##### Data shown #####

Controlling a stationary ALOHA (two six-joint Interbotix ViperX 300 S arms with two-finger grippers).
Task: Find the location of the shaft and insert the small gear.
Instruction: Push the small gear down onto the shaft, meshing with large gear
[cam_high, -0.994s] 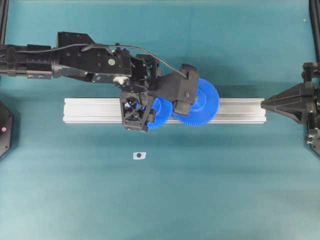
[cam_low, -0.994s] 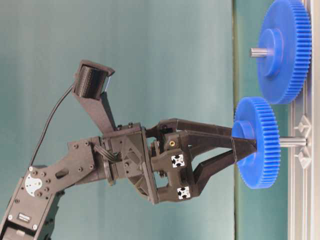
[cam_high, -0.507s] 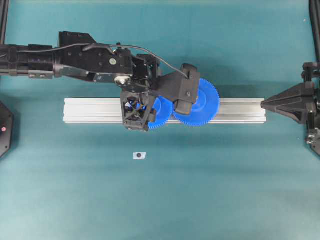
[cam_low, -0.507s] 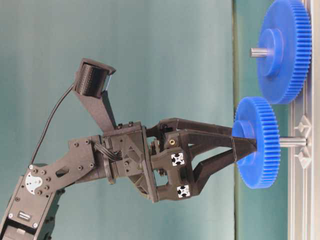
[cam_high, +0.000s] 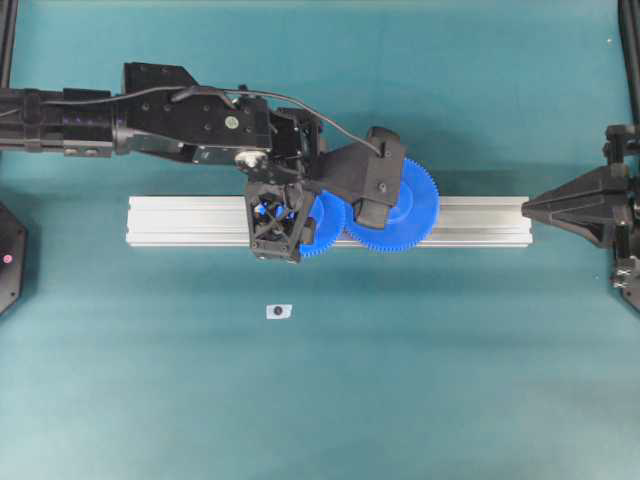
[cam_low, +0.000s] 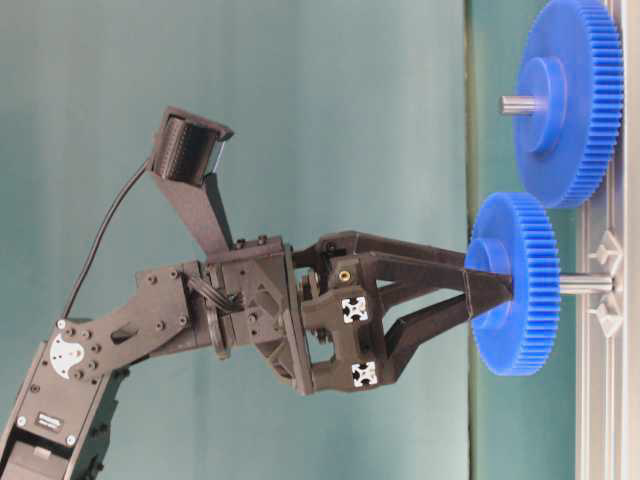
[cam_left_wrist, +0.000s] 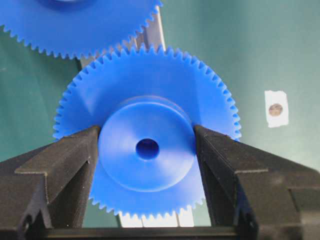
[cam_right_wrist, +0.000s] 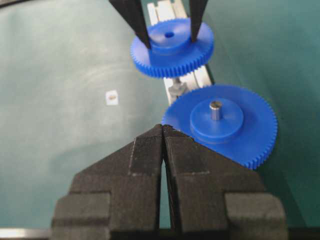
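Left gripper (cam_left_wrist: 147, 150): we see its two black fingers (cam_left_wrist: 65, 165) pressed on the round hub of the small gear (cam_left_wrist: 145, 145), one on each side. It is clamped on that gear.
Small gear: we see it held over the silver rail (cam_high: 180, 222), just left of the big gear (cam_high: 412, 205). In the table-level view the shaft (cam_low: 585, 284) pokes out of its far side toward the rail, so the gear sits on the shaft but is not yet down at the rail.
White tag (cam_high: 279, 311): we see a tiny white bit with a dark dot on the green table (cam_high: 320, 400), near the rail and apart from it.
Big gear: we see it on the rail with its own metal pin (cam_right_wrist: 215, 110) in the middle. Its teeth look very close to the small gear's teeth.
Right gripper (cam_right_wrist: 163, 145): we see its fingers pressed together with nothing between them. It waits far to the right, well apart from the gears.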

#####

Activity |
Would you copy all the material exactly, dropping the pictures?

Written solution |
Controlling a stationary ALOHA (two six-joint Interbotix ViperX 300 S arms with two-finger grippers).
Task: Find the location of the shaft and insert the small gear.
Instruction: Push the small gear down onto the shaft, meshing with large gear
[cam_high, -0.994s] 
[cam_low, -0.994s] 
[cam_high, -0.507s] 
[cam_low, -0.507s] 
[cam_high, +0.000s] 
[cam_low, +0.000s] 
[cam_left_wrist, +0.000s] 
[cam_right_wrist, +0.000s] 
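Left gripper (cam_left_wrist: 147, 150): we see its two black fingers (cam_left_wrist: 65, 165) pressed on the round hub of the small gear (cam_left_wrist: 145, 145), one on each side. It is clamped on that gear.
Small gear: we see it held over the silver rail (cam_high: 180, 222), just left of the big gear (cam_high: 412, 205). In the table-level view the shaft (cam_low: 585, 284) pokes out of its far side toward the rail, so the gear sits on the shaft but is not yet down at the rail.
White tag (cam_high: 279, 311): we see a tiny white bit with a dark dot on the green table (cam_high: 320, 400), near the rail and apart from it.
Big gear: we see it on the rail with its own metal pin (cam_right_wrist: 215, 110) in the middle. Its teeth look very close to the small gear's teeth.
Right gripper (cam_right_wrist: 163, 145): we see its fingers pressed together with nothing between them. It waits far to the right, well apart from the gears.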

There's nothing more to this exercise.